Updated May 10, 2024

Reported In

Hardware

  • PXI Oscilloscope

Software

  • LabVIEW
  • LabVIEW Jitter Analysis Toolkit

Issue Details

  1. What is an eye diagram?
  2. What is it used for?
  3. What information is reflected in the waveform?
  4. What is the corresponding solution for NI?

Solution

The Eye Diagram can show the transmission quality of digital signals. It is often used in applications where electronic devices, serial digital signals or high-speed digital signals in chips are tested and verified. In the final  analysis, the quality of digital signals is fast by intuitive means of observation. In consumer electronics, high-speed signal transmission is often used inside the chip, between the chip and the chip. If the corresponding signal quality is not good,, the device will be unstable, function execution error, or even malfunction. The eye diagram reflects that the digital signal is affected by the physical device and the channel. Engineer can quickly obtain the measured parameters of the signal in the product to be tested through the eye diagram, and can predict the problems that may occur in the field.

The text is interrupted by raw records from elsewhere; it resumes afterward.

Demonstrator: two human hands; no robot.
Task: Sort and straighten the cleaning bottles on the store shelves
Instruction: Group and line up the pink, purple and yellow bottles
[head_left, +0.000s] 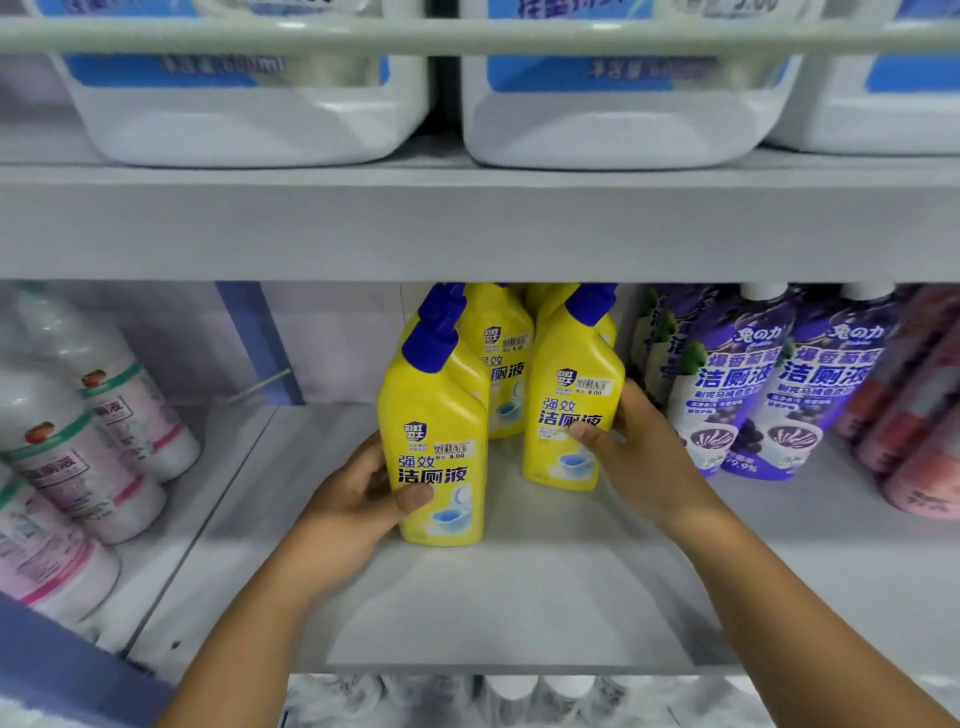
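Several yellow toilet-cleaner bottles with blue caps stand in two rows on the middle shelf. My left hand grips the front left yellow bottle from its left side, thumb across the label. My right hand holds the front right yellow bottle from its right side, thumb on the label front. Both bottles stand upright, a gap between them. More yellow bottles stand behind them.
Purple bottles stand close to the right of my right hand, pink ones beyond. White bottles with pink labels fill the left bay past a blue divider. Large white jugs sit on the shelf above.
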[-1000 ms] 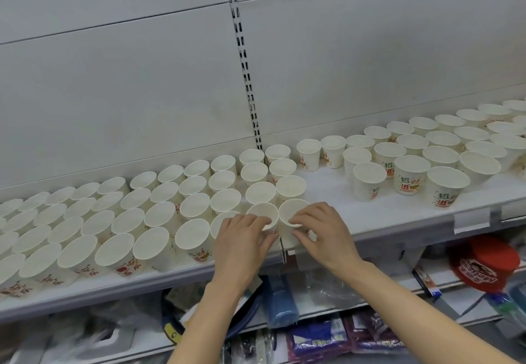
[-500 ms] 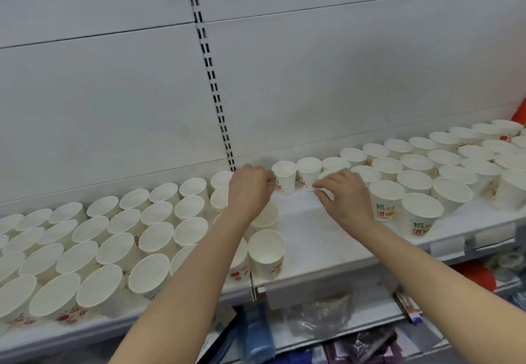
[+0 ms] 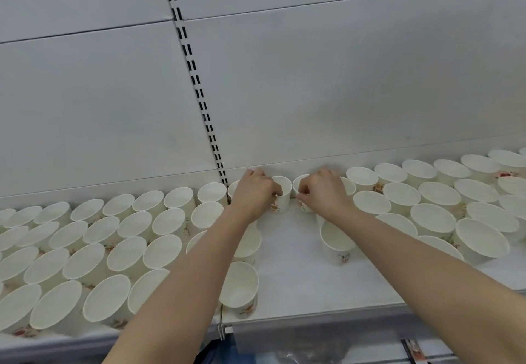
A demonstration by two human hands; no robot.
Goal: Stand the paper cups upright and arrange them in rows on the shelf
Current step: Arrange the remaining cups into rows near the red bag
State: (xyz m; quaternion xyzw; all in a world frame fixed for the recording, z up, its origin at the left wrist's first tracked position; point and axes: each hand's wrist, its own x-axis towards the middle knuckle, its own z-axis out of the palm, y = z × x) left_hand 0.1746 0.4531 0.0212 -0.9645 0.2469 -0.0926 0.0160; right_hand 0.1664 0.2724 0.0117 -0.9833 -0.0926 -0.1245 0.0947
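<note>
We note both hands reaching to the back row of the shelf, close to the white back panel.

Left hand: fingers curled round the near side of one upright paper cup, thumb side against its printed wall. The cup stands on the shelf just right of the slotted upright rail. We read this as a hold on the cup.

Right hand: fingers curled over the rim and left wall of a second cup, which stands just right of the first; the two cups sit near each other with a narrow gap between. Most of this cup is hidden behind the fingers.

Left of the left hand: a block of cups in several rows, all mouth-up, packed rim to rim from the back panel to the shelf's front edge.

Right of the right hand: another group of cups, upright, in looser rows running off to the right.

Toward us from the two hands: a bare strip of shelf. One single cup stands beside the left forearm at the front edge; another lone cup stands under the right forearm.

Below the shelf edge we see dark packaged goods, too blurred to name.
</note>
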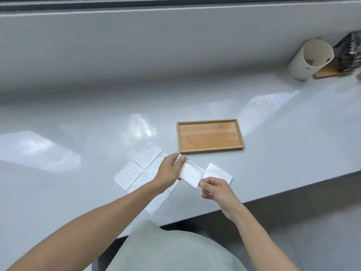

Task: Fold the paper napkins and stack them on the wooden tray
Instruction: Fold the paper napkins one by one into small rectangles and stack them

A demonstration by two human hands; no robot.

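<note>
I hold a folded white napkin (190,173) just above the counter, in front of the wooden tray (210,150). My left hand (169,171) grips its far-left end and my right hand (215,187) pinches its near-right corner. The tray holds nothing. An unfolded napkin (137,169) lies flat on the counter to the left, partly under my left arm. Another folded napkin (217,172) rests on the counter just behind my right hand.
The pale grey counter (78,133) runs to a raised back ledge. At the far right stand a white cylindrical container (310,59), a dark bag (349,53) and a small wooden board (326,72). The counter's front edge slants past my right arm; floor lies beyond.
</note>
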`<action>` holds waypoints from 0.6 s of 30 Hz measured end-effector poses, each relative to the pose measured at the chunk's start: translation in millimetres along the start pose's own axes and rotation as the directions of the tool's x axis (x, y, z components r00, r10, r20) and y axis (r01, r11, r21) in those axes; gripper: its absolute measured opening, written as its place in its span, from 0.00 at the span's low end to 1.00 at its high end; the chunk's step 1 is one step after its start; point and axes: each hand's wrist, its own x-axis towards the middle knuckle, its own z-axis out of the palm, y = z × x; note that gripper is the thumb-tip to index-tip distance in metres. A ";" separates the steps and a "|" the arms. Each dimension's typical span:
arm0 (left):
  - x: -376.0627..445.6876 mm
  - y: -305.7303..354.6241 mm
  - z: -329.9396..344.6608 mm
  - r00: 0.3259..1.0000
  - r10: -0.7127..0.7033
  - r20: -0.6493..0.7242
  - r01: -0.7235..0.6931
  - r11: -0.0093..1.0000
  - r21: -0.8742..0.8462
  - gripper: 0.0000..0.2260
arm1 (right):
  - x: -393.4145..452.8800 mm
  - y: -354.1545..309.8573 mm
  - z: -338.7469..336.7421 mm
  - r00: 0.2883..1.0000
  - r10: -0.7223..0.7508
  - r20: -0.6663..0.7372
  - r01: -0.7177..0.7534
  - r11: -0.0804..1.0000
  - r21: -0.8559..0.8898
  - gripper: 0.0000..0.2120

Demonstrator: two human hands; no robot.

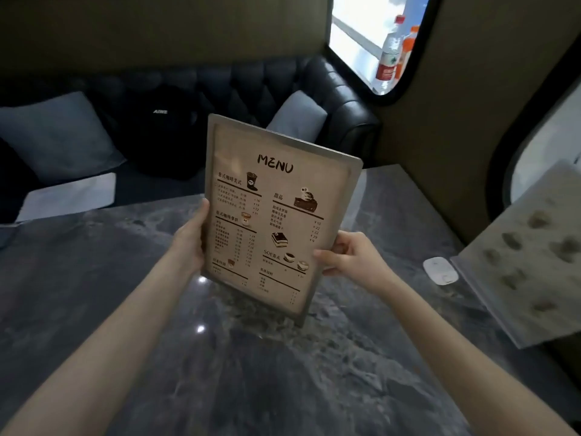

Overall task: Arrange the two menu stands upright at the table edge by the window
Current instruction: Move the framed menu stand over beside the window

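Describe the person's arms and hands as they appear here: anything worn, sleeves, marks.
Both forearms are bare all the way to the bottom corners of the picture; no sleeve or cuff shows. The left hand and right hand wear no gloves. No watch, bracelet or ring is visible on either wrist or on the fingers that show. No marks can be made out in this dim light.

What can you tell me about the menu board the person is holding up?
The menu stand is a flat, grey-framed board with a beige printed sheet headed "MENU", with drink and cake pictures. It is held nearly upright, slightly tilted, over the dark marble table. The left hand grips its left edge, the right hand its right.
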 end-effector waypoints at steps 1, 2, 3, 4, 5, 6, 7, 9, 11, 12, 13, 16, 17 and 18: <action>2.1 -1.8 17.8 1.000 -0.002 0.008 0.002 1.000 0.008 0.16 | -1.3 2.0 -16.8 1.000 -0.006 -0.016 0.005 1.000 -0.010 0.11; 2.3 -2.9 36.3 1.000 0.002 0.018 -0.003 1.000 0.015 0.16 | -2.5 4.5 -33.2 0.999 -0.008 -0.032 0.007 1.000 -0.014 0.11; 4.8 -5.5 53.8 0.999 0.014 0.030 -0.015 1.000 0.026 0.15 | -3.7 6.6 -49.0 0.999 -0.007 -0.044 0.007 1.000 -0.012 0.11; 6.0 -7.6 71.5 0.999 0.026 0.036 -0.027 0.999 0.036 0.15 | -4.9 8.9 -64.2 0.998 -0.008 -0.056 0.007 1.000 -0.011 0.10; 8.0 -9.9 88.9 0.999 0.037 0.040 -0.039 0.998 0.049 0.15 | -6.4 11.2 -78.9 0.998 -0.007 -0.068 0.006 1.000 -0.011 0.10; 8.6 -10.9 106.1 0.998 0.044 0.046 -0.046 0.998 0.049 0.15 | -8.0 13.6 -93.4 0.997 -0.006 -0.083 0.005 1.000 -0.017 0.10; 11.7 -12.9 121.7 0.997 0.046 0.055 -0.048 0.998 0.037 0.16 | -9.2 15.7 -106.8 0.995 -0.005 -0.097 0.003 1.000 -0.022 0.11; 18.2 -18.1 151.9 0.995 0.037 0.097 -0.039 0.999 0.018 0.17 | -11.1 20.8 -132.3 0.992 0.007 -0.125 -0.010 1.000 -0.028 0.12; 23.0 -22.4 178.8 0.990 0.041 0.135 -0.043 0.999 0.014 0.17 | -11.9 26.7 -154.4 0.987 0.030 -0.157 -0.033 0.999 -0.013 0.11; 26.6 -25.2 194.3 0.989 0.040 0.141 -0.041 0.999 0.008 0.17 | -12.1 30.5 -167.8 0.984 0.036 -0.174 -0.039 0.999 -0.015 0.11; 31.7 -28.0 204.6 0.989 0.039 0.146 -0.040 0.999 0.004 0.17 | -12.1 33.6 -177.4 0.982 0.036 -0.187 -0.042 0.999 -0.028 0.10; 44.2 -35.5 232.9 0.982 0.048 0.182 -0.051 0.999 0.014 0.16 | -12.3 39.4 -201.4 0.975 0.032 -0.218 -0.050 0.996 -0.075 0.09; 49.3 -38.8 242.5 0.981 0.047 0.189 -0.051 0.999 0.018 0.16 | -11.3 41.4 -210.2 0.973 0.037 -0.229 -0.057 0.995 -0.084 0.08; 53.1 -40.5 252.6 0.980 0.036 0.195 -0.040 0.999 0.014 0.16 | -9.3 43.6 -219.2 0.969 0.047 -0.242 -0.072 0.993 -0.093 0.09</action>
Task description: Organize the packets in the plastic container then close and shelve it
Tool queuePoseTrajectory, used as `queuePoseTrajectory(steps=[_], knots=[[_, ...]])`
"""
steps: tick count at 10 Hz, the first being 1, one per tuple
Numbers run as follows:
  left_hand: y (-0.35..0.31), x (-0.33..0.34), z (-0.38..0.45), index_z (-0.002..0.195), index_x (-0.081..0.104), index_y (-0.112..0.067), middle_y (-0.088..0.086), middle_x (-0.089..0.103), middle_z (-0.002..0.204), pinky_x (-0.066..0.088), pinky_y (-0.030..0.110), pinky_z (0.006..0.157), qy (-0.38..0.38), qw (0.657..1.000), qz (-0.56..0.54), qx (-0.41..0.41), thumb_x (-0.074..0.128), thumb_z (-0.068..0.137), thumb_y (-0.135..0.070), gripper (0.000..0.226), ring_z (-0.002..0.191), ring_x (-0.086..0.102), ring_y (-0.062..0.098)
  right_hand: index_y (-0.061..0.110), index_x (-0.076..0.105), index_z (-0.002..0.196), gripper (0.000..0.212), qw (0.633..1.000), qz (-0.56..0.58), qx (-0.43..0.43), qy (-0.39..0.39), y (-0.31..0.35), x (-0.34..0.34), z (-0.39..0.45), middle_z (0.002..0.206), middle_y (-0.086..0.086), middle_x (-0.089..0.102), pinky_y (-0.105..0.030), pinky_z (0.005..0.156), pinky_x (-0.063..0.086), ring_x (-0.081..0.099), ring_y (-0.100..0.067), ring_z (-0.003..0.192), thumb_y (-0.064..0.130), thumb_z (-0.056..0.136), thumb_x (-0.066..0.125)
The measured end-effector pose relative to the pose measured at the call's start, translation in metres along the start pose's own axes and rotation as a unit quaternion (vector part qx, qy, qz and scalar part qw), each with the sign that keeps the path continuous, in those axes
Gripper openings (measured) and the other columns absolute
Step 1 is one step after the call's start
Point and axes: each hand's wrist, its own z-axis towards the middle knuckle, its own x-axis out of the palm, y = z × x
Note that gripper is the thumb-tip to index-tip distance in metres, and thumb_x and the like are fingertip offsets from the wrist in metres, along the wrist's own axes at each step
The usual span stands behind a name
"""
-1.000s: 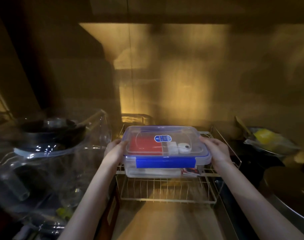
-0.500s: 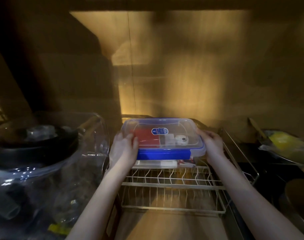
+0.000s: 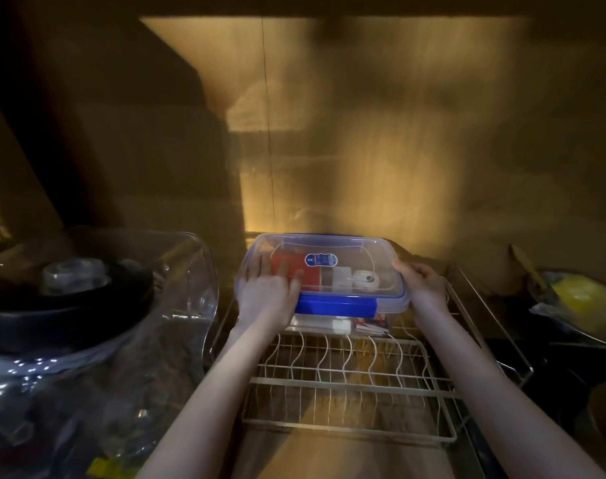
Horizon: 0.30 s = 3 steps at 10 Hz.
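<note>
A clear plastic container [image 3: 343,257] with a blue-clipped lid, shut, rests at the back of a wire dish rack [image 3: 350,382] inside a dim cupboard. Red and white packets show through the lid and the front wall. My left hand [image 3: 267,295] lies over the container's near left corner, fingers spread flat on the lid. My right hand [image 3: 422,281] grips its right end. The blue front clip [image 3: 336,304] faces me.
A large clear glass vessel with a black pan inside [image 3: 87,299] stands close on the left. On the right, a bowl with a yellow bag [image 3: 581,302] and a dark round pot [image 3: 605,420]. The wooden cupboard back is just behind the container.
The container has moved away from me, deeper onto the rack toward the cupboard back. My left hand has slid from its side up onto the lid.
</note>
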Motion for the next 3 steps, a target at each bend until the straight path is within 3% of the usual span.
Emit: queuePoseTrajectory(steps=[1, 2, 3], knots=[[-0.002, -0.003, 0.0, 0.139, 0.035, -0.018, 0.013, 0.034, 0.15, 0.022, 0.048, 0.117, 0.023, 1.0, 0.013, -0.007, 0.019, 0.098, -0.043, 0.051, 0.142, 0.026, 0.029, 0.011, 0.057, 0.116, 0.036, 0.998, -0.064, -0.014, 0.019, 0.001, -0.002, 0.004, 0.108, -0.009, 0.064, -0.036, 0.083, 0.05, 0.061, -0.02, 0.09, 0.031, 0.086, 0.061], [-0.011, -0.013, 0.003, 0.13, 0.045, -0.011, 0.018, 0.051, 0.134, 0.039, 0.044, 0.103, 0.065, 0.998, 0.023, -0.009, 0.026, 0.098, -0.037, 0.046, 0.124, 0.048, 0.031, 0.01, 0.054, 0.12, 0.04, 0.989, -0.134, -0.031, 0.045, 0.012, -0.005, -0.004, 0.107, -0.009, 0.063, -0.039, 0.085, 0.05, 0.062, -0.021, 0.089, 0.036, 0.09, 0.054], [-0.017, -0.031, 0.021, 0.109, 0.058, -0.014, 0.007, 0.065, 0.102, 0.048, 0.032, 0.08, 0.135, 0.989, -0.062, -0.022, 0.038, 0.095, -0.033, 0.031, 0.092, 0.061, 0.02, 0.011, 0.05, 0.124, 0.04, 0.987, -0.148, -0.065, 0.025, 0.027, -0.009, -0.016, 0.109, -0.007, 0.057, -0.04, 0.09, 0.044, 0.056, -0.023, 0.101, 0.037, 0.094, 0.045]])
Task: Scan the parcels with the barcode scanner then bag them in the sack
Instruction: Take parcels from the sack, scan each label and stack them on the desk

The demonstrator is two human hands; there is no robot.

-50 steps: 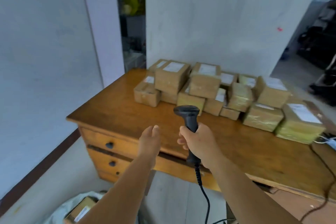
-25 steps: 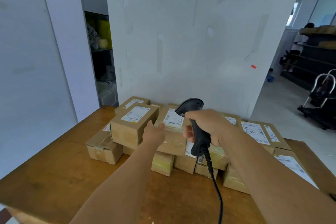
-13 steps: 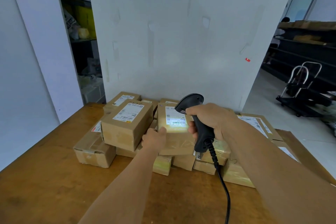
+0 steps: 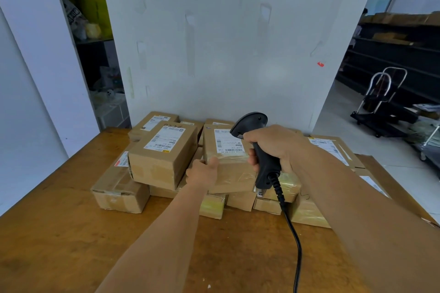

1 Formation of the Eye Diagram
 
For digital signals, the high and low transitions can be combined in multiple sequences. Taking 3 bits as an example, there may be a combination of 000-111 and 8 in total. In the time domain, enough sequences are aligned according to a certain reference point, and then the waveform are superimposed to form an eye diagram. As in Figure 1. For the test instrument, the clock signal of the signal is first recovered from the signal to be tested, and then the eye diagram is superimposed according to the clock reference, and finally displayed.
Figure 1: Formation of the Eye Diagram

2. Information contained in the Eye Diagram

For a real eye diagram, as show in Figure 2, we can first see the average erise time (Rise Time), fall time (Fall Time), Overshoot, Undershoot, and other basic level shift parameters such as Threshold/ Crossing Percent of the digital waveform.

Figure 2: Level shift parameter
 
It is impossible for the signal to maintain the same voltage value every high and low level, and it is not guaranteed that the rising and falling edges of each high and low level are at the same time. As shown in Figure 3, due to superposition of multiple signals, the signal line of the eye diagram becomes thicker, and a blur (Blur) phenomenon occurs. Therefore, the eye diagram also reflects the noise and jitter of the signal: on the vertical axis voltage axis, it is reflected as Voltage Noise; on the horizontal axis time axis, it is reflected in the time domain(Jitter).
 

Figure 3: Voltage Noise and Jitter
 

The blank area on the eye diagram becomes smaller due to noise and jitter. As shown in Figure 4, on the basis of removing jitter and noise, the distance of the blank area on the eye digram on the horizontal axis is called Eye Width. When the data superimposed on the eye diagram is sufficient, the eye width is well reflected. The stability time of the signal on the transmission line; similarly, the distance on the vertical axis of the blank area on the eye diagram is called Eye Height. When the data superimposed on the eye diagram is sufficient, the eye height reflects the transmission line very well. The noise margin of the upper signal. At the same time, the highest eye height in the eye diagram is the best judgement moment.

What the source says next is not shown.